What Does Misrepresentation Mean As a Legal Term?
Negligent Misrepresentation Occurs When a Person Makes An Unreasonably Inaccurate Representation While Knowing That Others May Rely Upon the Information. Those Who Do Rely Upon the Misinformation and Suffer Harm May Sue For the Harm Caused.
A Helpful Guide on How to Determine and Understand What Legally Constitutes As the Tort of Negligent Misrepresentation
Negligent misrepresentation, as opposed to deceit involves the accidental passing of inaccurate information. Similarly to any cause of action based on negligence principles, for liability to arise, the Defendant must owe a 'duty of care' to the Plaintiff. Furthermore, the conduct of the Defendant must fall below the 'standard of care' required of a reasonable person in a similar circumstance; and accordingly, more than just the accidental passing of inaccurate information is required. Additionally, like all negligence matters, for liability to arise, the negligent misrepresentation must result in harm that was reasonably foreseeable, be absent of remoteness, and be absent of public policy concerns that would otherwise negate the liability. As was stated by the Supreme Court within the case of Edgeworth Construction Ltd. v. N. D. Lea & Associates Ltd.,  3 S.C.R. 206:
Liability for negligent misrepresentation arises where a person makes a representation knowing that another may rely on it, and the plaintiff in fact relies on the representation to its detriment: Hedley Byrne & Co. v. Heller & Partners Ltd.,  A.C. 465 and Haig v. Bamford, 1976 CanLII 6 (SCC),  1 S.C.R. 466.
Duty of Care
In regards to the 'duty of care' requirement, it is important to note that the representor must know that others may rely on the information put forth. If the representor is without knowledge that others may rely on the information, legal action as the tort of negligent misrepresentation will fail. Of course, the context of 'others' that may rely on the information can be quite broad and the representator may be directly unfamiliar with the 'others' relying on the representations and possibly even without any direct relationship. For example, a representor may misstate information within a publication distributed to persons without direct relations to the representor. In such circumstances a duty of care, and therefrom a negligent misrepresentation case, may arise merely from the expectation that the representor knew that persons, while individually unknown but as persons in general, may rely on the representation. For a duty of care to arise and become due in respect of a representation there must exist a sufficiently close relationship between the Plaintiff and Defendant such that reasonable contemplation of whether carelessness might cause harm along with an absence of public policy reasons to negate or limit the duty or persons to whom the duty is owed or the damages which may arise. This general outline of the when a duty of care is said to exist was stated by the Supreme Court in Kamloops (City) v. Nielsen,  2 S.C.R. 2 which was cited by the Ontario Court of Appeal as the test applicable within a negligent misrepresentation in the matter of NBD Bank, Canada v. Dofasco Inc., et al., 1999 CanLII 3826 wherein it was said:
 The appellant, Melville, argues that he did not owe a duty of care in his personal capacity to the respondent in accordance with the test in Anns v. Merton London Borough Council,  A.C. 728,  2 W.L.R. 1024 (H.L.). The appellant makes two submissions in this respect. He submits that it was not reasonable or foreseeable that the respondent would be relying on him personally. Second, he submits that there are policy reasons why personal liability should not be found against him in the circumstances of this case. These submissions track the two parts of the Anns test as summarized by Wilson J. in Kamloops (City) v. Nielsen, 1984 CanLII 21 (SCC),  2 S.C.R. 2 at pp. 10-11, 10 D.L.R. (4th) 641:
(1) is there a sufficiently close relationship between the parties (the [defendant] and the person who has suffered the damage) so that, in the reasonable contemplation of the [defendant], carelessness on its part might cause damage to that person? If so,
(2) are there any considerations which ought to negative or limit (a) the scope of the duty and (b) the class of persons to whom it is owed or (c) the damages to which a breach of it may give rise?

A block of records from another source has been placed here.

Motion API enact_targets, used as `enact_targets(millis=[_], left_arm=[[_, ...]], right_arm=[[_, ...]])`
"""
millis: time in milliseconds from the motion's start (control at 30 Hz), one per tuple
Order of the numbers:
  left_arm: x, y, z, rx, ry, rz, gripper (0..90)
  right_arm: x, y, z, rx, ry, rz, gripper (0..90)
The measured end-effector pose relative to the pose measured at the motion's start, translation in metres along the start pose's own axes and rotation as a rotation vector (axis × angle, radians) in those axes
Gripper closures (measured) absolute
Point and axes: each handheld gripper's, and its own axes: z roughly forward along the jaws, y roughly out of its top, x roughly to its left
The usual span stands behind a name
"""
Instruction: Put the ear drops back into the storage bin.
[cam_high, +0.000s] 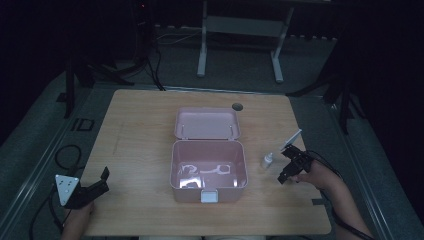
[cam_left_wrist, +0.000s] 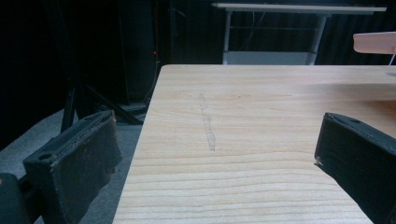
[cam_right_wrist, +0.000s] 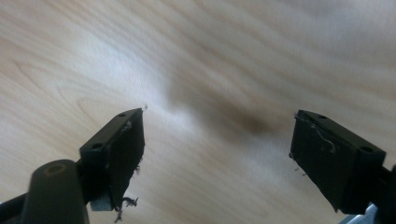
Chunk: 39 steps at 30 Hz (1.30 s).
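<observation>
An open pink box (cam_high: 242, 150) stands in the middle of the wooden table (cam_high: 140, 130), its lid (cam_high: 207, 123) folded back. White items (cam_high: 219, 169) lie inside it; I cannot tell what they are. A small clear bottle (cam_high: 268, 160) stands just right of the box. My right gripper (cam_high: 284, 165) hovers right beside the bottle, open. In the right gripper view its jaws (cam_right_wrist: 217, 135) stand wide over bare wood with nothing between them. My left gripper (cam_high: 104, 180) rests at the table's near left corner, open, and in its own view the gripper (cam_left_wrist: 215, 140) is empty.
A round cable hole (cam_high: 237, 106) sits at the table's far edge behind the lid. Cables (cam_high: 67, 155) trail on the floor at the left. A table frame (cam_high: 240, 30) stands beyond on dark floor. The pink lid's edge (cam_left_wrist: 376, 42) appears in the left gripper view.
</observation>
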Motion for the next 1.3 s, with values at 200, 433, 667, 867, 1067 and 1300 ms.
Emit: enact_targets(millis=[200, 433, 667, 867, 1067, 1300], left_arm=[[0.0, 0.0, 0.0, -0.001, -0.001, 0.001, 0.3], [0.0, 0.0, 0.0, 0.002, -0.004, 0.004, 0.3], [0.0, 0.0, 0.0, 0.001, -0.007, 0.004, 0.3], [0.0, 0.0, 0.0, -0.001, -0.009, 0.003, 0.4], [0.0, 0.0, 0.0, 0.001, -0.01, 0.003, 0.3], [0.0, 0.0, 0.0, 0.0, -0.009, 0.003, 0.3]], right_arm=[[0.005, 0.025, -0.006, -0.039, -0.012, -0.012, 19.0], [0.015, 0.05, -0.009, -0.05, -0.011, -0.051, 21.2], [0.023, 0.068, -0.005, -0.027, -0.028, -0.088, 24.8], [0.027, 0.075, 0.002, 0.002, -0.046, -0.117, 32.6], [0.029, 0.079, 0.009, 0.024, -0.079, -0.141, 39.3], [0.028, 0.082, 0.011, 0.032, -0.076, -0.156, 54.4]])
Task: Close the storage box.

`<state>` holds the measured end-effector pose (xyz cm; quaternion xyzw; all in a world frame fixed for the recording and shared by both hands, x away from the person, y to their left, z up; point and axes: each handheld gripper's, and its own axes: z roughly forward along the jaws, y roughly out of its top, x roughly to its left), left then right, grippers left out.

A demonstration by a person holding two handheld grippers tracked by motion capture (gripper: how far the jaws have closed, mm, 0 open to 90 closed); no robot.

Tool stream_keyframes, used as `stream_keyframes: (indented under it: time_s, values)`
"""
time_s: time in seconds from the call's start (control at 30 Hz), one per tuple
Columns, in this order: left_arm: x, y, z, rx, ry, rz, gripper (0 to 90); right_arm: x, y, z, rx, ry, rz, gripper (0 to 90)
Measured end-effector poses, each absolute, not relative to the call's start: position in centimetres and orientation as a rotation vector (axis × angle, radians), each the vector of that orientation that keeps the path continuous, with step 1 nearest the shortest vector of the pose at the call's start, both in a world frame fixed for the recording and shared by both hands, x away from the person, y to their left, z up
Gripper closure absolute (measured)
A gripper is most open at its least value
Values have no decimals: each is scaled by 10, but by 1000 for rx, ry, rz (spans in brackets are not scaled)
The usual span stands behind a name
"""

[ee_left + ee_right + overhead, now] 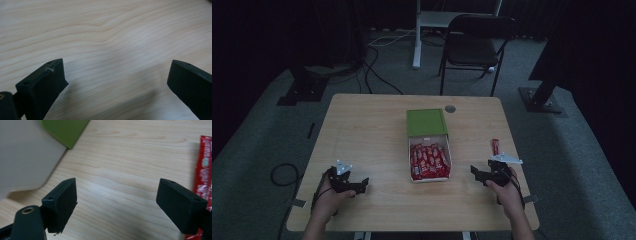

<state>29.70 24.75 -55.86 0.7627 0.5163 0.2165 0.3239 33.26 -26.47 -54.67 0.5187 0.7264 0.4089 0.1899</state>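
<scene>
An open white box [430, 161] in the middle of the wooden table [362, 130] holds several red snack packets [429, 162]; its green lid [426, 122] lies slid back behind it. One loose red packet [495, 146] lies to the right of the box, and shows at the right edge of the right gripper view as a red packet [203, 170]. My left gripper [362, 185] rests open near the front left, with bare wood between its jaws [115, 82]. My right gripper [476, 172] sits open at the front right, beside the white box wall [25, 157] and green lid [65, 130].
A black folding chair [477, 42] and a white desk leg [417, 40] stand beyond the table. Cables [372, 70] run over the grey carpet. A small round grommet [450, 108] sits near the table's far edge. Black stand bases [542, 100] flank the table.
</scene>
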Motion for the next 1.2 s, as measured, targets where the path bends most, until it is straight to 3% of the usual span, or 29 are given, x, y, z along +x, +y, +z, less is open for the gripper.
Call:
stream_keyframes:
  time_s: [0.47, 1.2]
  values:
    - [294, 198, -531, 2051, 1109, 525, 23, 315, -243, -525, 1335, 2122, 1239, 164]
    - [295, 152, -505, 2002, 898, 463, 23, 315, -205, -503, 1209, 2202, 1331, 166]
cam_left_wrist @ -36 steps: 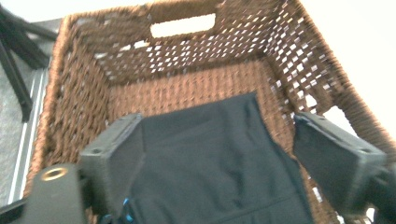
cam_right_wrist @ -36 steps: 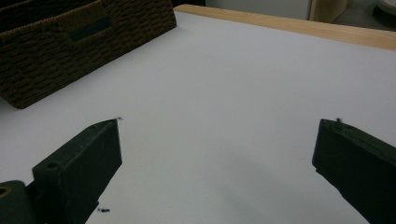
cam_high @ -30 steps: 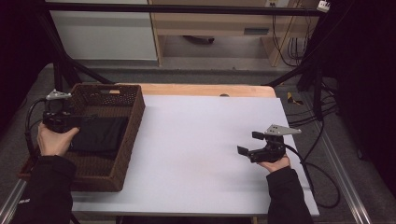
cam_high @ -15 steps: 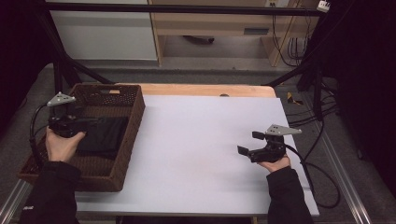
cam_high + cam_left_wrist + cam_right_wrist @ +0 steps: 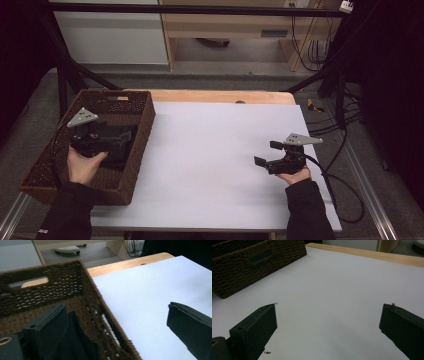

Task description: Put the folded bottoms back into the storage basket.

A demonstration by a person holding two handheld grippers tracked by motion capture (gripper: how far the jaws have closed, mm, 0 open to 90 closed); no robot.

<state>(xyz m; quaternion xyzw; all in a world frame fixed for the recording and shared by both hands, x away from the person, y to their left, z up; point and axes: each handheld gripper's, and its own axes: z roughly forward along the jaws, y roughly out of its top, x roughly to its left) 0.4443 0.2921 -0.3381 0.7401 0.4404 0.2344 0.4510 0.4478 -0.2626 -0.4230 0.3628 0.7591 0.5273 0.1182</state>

 In Hercules Managements Ltd. v. Ernst & Young, 1997 CanLII 345 (SCC),  2 S.C.R. 165 at pp. 185-86, 146 D.L.R. (4th) 577, the Supreme Court of Canada held that this test applies to negligent misrepresentation. I will deal with the two submissions separately.
Accordingly, it appears that the 'duty of care' owed within statements and documents may be very broad. It would seem that the scope within the duty of care would extend so to include a manufacturer who would owe a duty of care to use reasonable diligence to ensure that the manual for a dangerous product contains accurate operating instructions to an accounting firm in preparing actuarial projections as will be published within an investment prospectus to a seller of an automobile during negotiations within a private sale.
Whether within sophisticated business transactions or 'ma and pa' type dealings, among other things, reasonable care should be used to ensure that information shared, within statements or documents, is properly accurate whereas if the information is flawed, and relied upon to the detriment of the person relying upon the information, legal liability for the tort of negligent misrepresentation may arise.